La Cina compete con l’Europa anche per le forniture di gas liquefatto che arrivano dal Medio Oriente. Il Paese asiatico può offrire contratti di acquisto a lungo o lunghissimo termine che invece sono preclusi all’Europa che vuole svincolarsi dagli idrocarburi.

La ricostruzione dell’industria europea in senso green e “autarchico” apre una fase delicata in cui l’Europa si espone alle contromisure altrui in attesa che il suo processo di reindustrializzazione sia concluso. Questa fase presenta rischi sia per le imprese esportatrici, soprattutto tedesche e italiane, esposte alle ritorsioni, sia per i consumatori costretti a subire i costi della reindustrializzazione e della guerra commerciale prima che ne arrivino i benefici. La durata di questa fase non si misura in meno di dieci anni e tanto più è veloce, tanto più i rischi e i costi si concentrano in pochi anni. Un errore di valutazione esporrebbe l’Europa non solo a rischi economici ma anche sociali perché nel nuovo mondo delle catene di fornitura brevi e dei protezionismi lo spazio di manovra è ristrettissimo e gli sbagli si pagano con aumenti dei prezzi generalizzati.

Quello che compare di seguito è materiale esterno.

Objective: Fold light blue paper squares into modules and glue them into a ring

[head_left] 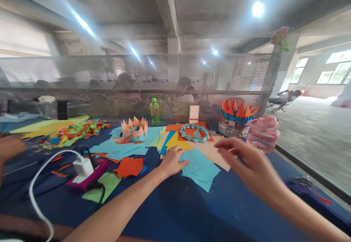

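Observation:
My left hand (pixel 172 161) lies at the left edge of a stack of light blue paper sheets (pixel 201 170), fingers outstretched, thumb on the blue paper. Raised to the right of that stack, my right hand (pixel 244 159) has its fingers loosely bent and apart, with nothing visible in them; it is a little blurred. Behind the hands, a ring of folded light blue paper (pixel 194 133) sits on orange sheets. Yellow paper (pixel 179 142) lies just beyond my left fingers, and pale peach sheets (pixel 210 150) stretch between the hands.
On the left are a peach folded-paper crown (pixel 134 129), paper scraps (pixel 79 132), a magenta power strip (pixel 87 176) with cables, and another person's hand (pixel 12 148). A green bottle (pixel 155 112), an orange-and-blue paper piece (pixel 238 112) and a pink container (pixel 263 134) stand before the mesh screen (pixel 153 70).

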Available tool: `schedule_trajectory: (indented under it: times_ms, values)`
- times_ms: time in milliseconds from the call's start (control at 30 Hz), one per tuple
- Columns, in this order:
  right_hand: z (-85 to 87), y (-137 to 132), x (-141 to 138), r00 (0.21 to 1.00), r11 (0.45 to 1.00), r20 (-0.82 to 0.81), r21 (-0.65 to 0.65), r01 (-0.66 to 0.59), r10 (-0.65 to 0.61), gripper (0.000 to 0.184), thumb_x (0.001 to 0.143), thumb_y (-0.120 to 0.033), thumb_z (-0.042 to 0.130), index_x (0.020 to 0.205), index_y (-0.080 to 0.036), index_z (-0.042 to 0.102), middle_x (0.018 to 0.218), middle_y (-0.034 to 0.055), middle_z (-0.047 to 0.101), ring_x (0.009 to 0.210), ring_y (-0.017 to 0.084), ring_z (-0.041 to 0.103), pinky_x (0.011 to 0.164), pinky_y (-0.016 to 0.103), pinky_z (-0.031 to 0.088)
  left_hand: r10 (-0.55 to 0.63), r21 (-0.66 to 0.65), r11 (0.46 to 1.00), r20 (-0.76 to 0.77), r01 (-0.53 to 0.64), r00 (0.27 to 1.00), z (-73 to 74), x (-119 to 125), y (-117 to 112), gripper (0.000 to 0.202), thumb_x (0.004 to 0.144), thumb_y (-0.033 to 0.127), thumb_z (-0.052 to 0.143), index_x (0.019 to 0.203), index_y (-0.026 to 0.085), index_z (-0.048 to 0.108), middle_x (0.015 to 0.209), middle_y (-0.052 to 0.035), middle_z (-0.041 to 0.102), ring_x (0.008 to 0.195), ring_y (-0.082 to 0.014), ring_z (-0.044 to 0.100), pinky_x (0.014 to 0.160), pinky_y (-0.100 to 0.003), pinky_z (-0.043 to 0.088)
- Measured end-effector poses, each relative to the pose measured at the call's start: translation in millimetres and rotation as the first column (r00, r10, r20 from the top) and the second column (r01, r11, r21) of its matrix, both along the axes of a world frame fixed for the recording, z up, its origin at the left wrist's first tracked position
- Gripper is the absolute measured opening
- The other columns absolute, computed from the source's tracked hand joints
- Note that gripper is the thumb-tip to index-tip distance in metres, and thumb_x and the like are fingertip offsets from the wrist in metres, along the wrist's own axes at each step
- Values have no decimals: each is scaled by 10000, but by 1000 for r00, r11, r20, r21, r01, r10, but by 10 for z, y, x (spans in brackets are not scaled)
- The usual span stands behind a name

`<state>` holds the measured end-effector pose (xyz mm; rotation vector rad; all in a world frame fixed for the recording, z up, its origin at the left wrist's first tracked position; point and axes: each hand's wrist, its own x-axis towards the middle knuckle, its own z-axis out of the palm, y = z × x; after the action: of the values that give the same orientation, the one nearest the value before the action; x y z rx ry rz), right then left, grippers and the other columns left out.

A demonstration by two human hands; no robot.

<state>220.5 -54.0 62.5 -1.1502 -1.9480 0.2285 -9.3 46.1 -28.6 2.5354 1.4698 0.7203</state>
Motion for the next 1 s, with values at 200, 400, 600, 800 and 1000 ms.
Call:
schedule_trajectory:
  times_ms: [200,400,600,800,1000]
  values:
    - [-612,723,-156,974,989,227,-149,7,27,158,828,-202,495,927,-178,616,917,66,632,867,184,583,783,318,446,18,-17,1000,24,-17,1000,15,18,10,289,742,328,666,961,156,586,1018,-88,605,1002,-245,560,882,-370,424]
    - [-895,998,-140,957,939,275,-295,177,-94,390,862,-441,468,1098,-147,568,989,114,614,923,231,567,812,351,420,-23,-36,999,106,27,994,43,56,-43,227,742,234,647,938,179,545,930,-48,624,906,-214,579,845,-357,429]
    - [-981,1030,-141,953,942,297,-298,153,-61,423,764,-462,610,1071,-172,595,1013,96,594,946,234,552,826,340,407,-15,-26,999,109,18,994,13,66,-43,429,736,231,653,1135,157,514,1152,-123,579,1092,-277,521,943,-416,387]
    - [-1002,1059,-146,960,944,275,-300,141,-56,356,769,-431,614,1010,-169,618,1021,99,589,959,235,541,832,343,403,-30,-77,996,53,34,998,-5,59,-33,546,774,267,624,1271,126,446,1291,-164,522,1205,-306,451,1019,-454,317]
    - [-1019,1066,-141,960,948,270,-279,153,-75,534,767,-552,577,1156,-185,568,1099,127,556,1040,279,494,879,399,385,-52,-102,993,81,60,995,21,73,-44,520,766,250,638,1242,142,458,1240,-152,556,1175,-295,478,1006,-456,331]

Tutto sembrerebbe consigliare un approccio più che prudente sia nei rapporti commerciali e politici, sia nella velocità della transizione, ma anche in questo caso le sensibilità all’interno dell’Europa sono diverse e riflettono sistemi economici e industriali diversi. La Francia, per esempio, dall’alto della sua produzione nucleare ha un sistema energetico infinitamente più stabile di quello italiano o tedesco.

Dal punto di vista italiano è inevitabile chiedersi se ci si possa fidare senza timori delle trattative francesi.